TRY IT: Could you restate word for word only the lines below from the one holding "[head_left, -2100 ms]" to the one holding "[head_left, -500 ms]", inclusive, and leave out the pictures?

====== RECORDED INFORMATION ======

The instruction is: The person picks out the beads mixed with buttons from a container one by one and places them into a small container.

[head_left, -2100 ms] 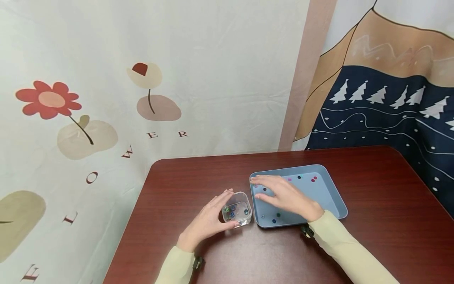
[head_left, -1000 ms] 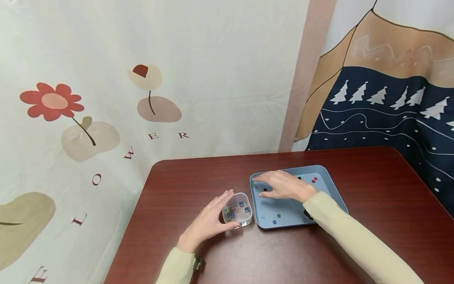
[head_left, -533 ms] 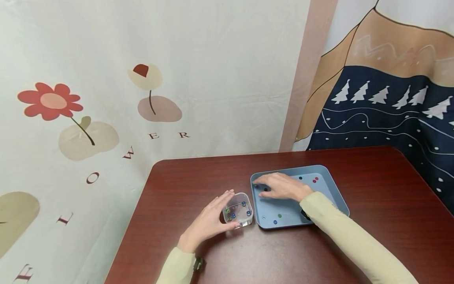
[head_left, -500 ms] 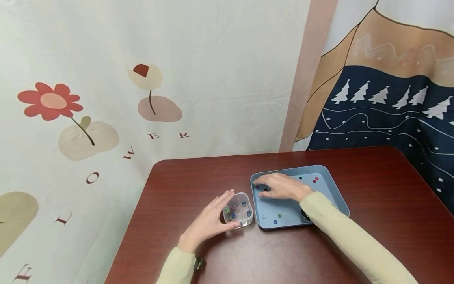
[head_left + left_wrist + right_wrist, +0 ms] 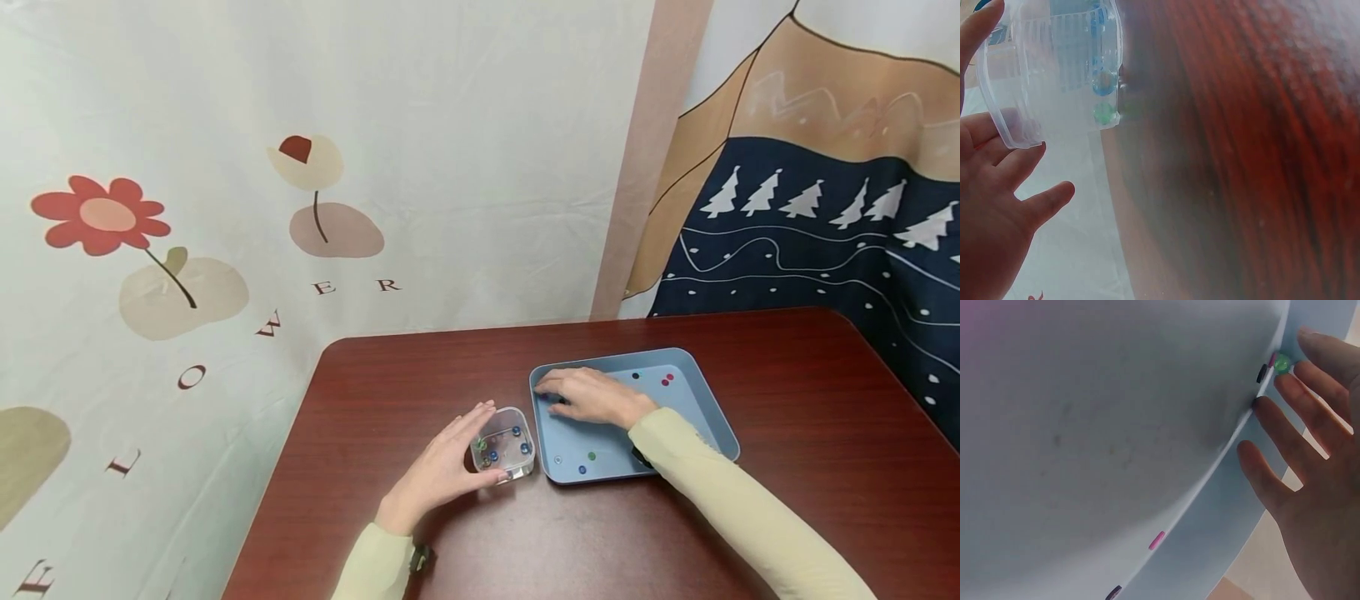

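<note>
My left hand (image 5: 438,471) holds a small clear plastic box (image 5: 1054,56) on the table, fingers along its far left side and thumb at its near side. Blue and green glass marbles (image 5: 1104,82) lie inside it. Over the left end of a blue tray (image 5: 693,408), my right hand (image 5: 600,397) reaches down with its fingers spread. In the right wrist view, a green marble (image 5: 1282,363) sits by the tray wall, close to the thumb and index fingertips, not visibly pinched. A black disc (image 5: 1262,373) lies beside it.
Small flat discs lie scattered in the tray: two red ones (image 5: 667,380), a black one (image 5: 636,375), a green one (image 5: 592,456) and a blue one (image 5: 582,469). The dark red-brown table (image 5: 420,375) meets a printed curtain (image 5: 480,167) behind.
My right hand has moved down into the tray's far left corner, its fingers lowering over the green marble. Marbles in the box have shifted slightly. The left hand has stayed at the box.
</note>
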The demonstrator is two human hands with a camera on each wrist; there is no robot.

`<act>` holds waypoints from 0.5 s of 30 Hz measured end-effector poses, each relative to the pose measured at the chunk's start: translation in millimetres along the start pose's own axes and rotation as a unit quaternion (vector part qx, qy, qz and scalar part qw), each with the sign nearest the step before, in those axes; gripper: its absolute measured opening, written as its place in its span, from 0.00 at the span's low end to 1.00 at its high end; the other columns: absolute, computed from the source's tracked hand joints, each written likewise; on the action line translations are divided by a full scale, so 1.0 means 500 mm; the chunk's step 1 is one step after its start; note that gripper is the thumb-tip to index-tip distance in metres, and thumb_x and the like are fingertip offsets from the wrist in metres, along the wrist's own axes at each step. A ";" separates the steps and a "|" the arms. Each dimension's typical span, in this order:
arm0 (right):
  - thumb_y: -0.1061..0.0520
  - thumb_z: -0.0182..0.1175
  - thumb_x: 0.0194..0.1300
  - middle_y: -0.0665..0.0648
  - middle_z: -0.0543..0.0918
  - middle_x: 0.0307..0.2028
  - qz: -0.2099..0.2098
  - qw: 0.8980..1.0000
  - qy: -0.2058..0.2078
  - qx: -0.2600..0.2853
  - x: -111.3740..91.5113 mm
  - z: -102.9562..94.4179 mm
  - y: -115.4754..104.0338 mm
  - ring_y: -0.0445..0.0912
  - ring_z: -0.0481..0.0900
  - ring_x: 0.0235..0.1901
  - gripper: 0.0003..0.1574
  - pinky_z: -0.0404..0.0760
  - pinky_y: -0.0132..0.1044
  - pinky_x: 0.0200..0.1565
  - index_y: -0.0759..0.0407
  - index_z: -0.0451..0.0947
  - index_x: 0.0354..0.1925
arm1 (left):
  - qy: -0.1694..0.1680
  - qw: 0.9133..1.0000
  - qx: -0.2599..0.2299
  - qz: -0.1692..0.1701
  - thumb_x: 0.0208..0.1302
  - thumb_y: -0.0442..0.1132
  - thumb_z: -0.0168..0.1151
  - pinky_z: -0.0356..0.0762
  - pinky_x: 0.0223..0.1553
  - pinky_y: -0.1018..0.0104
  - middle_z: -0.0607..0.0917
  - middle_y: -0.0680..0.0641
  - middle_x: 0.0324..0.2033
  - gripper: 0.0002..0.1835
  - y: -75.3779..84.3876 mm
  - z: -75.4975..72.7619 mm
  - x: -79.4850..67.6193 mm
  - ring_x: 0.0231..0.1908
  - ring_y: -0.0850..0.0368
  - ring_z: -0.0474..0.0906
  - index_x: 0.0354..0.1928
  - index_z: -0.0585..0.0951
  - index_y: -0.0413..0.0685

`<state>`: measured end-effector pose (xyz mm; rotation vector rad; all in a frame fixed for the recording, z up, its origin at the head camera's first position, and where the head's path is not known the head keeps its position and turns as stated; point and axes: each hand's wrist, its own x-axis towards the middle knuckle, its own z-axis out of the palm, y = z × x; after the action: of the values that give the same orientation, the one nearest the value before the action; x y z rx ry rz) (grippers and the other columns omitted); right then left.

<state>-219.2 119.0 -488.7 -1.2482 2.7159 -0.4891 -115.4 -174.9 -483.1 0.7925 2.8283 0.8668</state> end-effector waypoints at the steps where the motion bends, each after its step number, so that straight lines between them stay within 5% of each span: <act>1: 0.53 0.67 0.72 0.57 0.83 0.61 -0.003 1.000 0.001 -0.010 0.001 0.001 0.000 0.51 0.79 0.63 0.26 0.76 0.50 0.66 0.60 0.81 0.64 | 0.000 1.000 0.001 -0.001 0.58 0.62 0.74 0.56 0.76 0.47 0.64 0.50 0.78 0.52 0.000 0.000 0.000 0.77 0.53 0.60 0.80 0.64 0.49; 15: 0.52 0.69 0.70 0.53 0.86 0.53 -0.004 0.998 0.023 -0.054 0.009 0.010 -0.004 0.49 0.83 0.56 0.19 0.81 0.49 0.59 0.56 0.85 0.57 | 0.005 1.000 -0.005 0.001 0.58 0.62 0.74 0.56 0.76 0.47 0.64 0.49 0.78 0.52 -0.001 0.001 0.000 0.77 0.52 0.60 0.79 0.64 0.49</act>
<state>-219.8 113.2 -492.7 -1.2877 2.8104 -0.3814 -115.4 -174.9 -483.6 0.7918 2.8307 0.8876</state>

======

OUTPUT FOR THIS EXERCISE:
[head_left, -2100 ms] 
[head_left, -1000 ms] 
[head_left, -533 ms] 
[head_left, -500 ms] 

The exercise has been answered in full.